> [Work to be completed]: The whole listing below must be printed again exactly, images excluded.
============
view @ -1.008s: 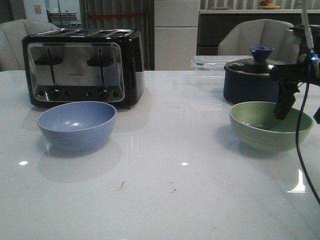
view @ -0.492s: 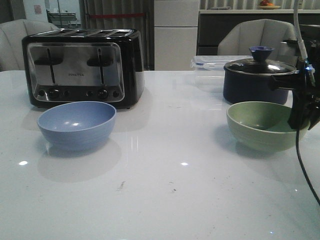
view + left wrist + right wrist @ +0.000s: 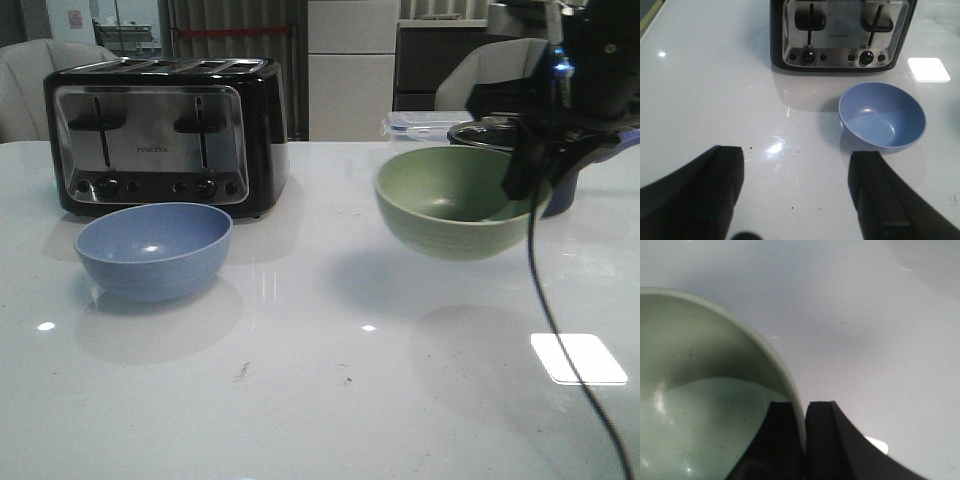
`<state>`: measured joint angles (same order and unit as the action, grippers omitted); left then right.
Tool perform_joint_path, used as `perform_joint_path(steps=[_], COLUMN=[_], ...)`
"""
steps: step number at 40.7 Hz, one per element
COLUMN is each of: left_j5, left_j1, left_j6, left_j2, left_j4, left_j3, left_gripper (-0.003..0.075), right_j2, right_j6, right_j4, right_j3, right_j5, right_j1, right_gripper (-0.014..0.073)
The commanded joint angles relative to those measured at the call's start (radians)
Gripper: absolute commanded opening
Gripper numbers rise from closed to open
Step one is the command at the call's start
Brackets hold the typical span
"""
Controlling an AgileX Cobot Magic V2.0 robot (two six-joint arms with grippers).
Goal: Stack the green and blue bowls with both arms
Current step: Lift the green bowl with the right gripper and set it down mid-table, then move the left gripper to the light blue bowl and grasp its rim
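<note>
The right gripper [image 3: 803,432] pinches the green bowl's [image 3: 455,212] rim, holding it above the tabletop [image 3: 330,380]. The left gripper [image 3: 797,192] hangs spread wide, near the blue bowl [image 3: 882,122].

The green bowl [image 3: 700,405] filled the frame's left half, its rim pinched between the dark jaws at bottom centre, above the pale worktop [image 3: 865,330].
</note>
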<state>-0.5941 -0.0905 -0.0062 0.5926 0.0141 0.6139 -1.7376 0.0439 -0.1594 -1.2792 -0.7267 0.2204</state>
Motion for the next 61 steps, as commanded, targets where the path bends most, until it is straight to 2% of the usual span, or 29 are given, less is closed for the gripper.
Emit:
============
> [Result of this exercise]:
view @ -1.008s: 
view @ -0.492s: 
view + left wrist + right wrist @ +0.000s: 
`<state>`: measured joint angles (same order and unit as the action, grippers omitted); left then right.
Tool perform_joint_path, used as `perform_joint_path(steps=[_], COLUMN=[_], ...)`
"""
steps: step number at 40.7 Hz, one per element
COLUMN is each of: left_j5, left_j1, left_j6, left_j2, left_j4, left_j3, left_gripper (-0.003..0.075), right_j2, right_j6, right_j4, right_j3, right_j5, right_j1, right_gripper (-0.014..0.073)
The commanded joint angles relative to those measured at the call's start (radians)
Gripper: absolute commanded opening
Gripper numbers rise from closed to open
Step one is the command at the call's start
Brackets hold the typical span
"""
Controlling an AgileX Cobot Magic V2.0 robot (two six-joint arms with grippers).
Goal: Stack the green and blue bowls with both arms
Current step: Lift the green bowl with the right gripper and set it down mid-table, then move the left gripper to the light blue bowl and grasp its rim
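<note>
The right gripper [image 3: 803,432] pinches the green bowl's [image 3: 455,212] rim, holding it above the tabletop [image 3: 330,380]. The left gripper [image 3: 797,192] hangs spread wide, near the blue bowl [image 3: 882,122].

The green bowl [image 3: 700,405] filled the frame's left half, its rim pinched between the dark jaws at bottom centre, above the pale worktop [image 3: 865,330].
</note>
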<state>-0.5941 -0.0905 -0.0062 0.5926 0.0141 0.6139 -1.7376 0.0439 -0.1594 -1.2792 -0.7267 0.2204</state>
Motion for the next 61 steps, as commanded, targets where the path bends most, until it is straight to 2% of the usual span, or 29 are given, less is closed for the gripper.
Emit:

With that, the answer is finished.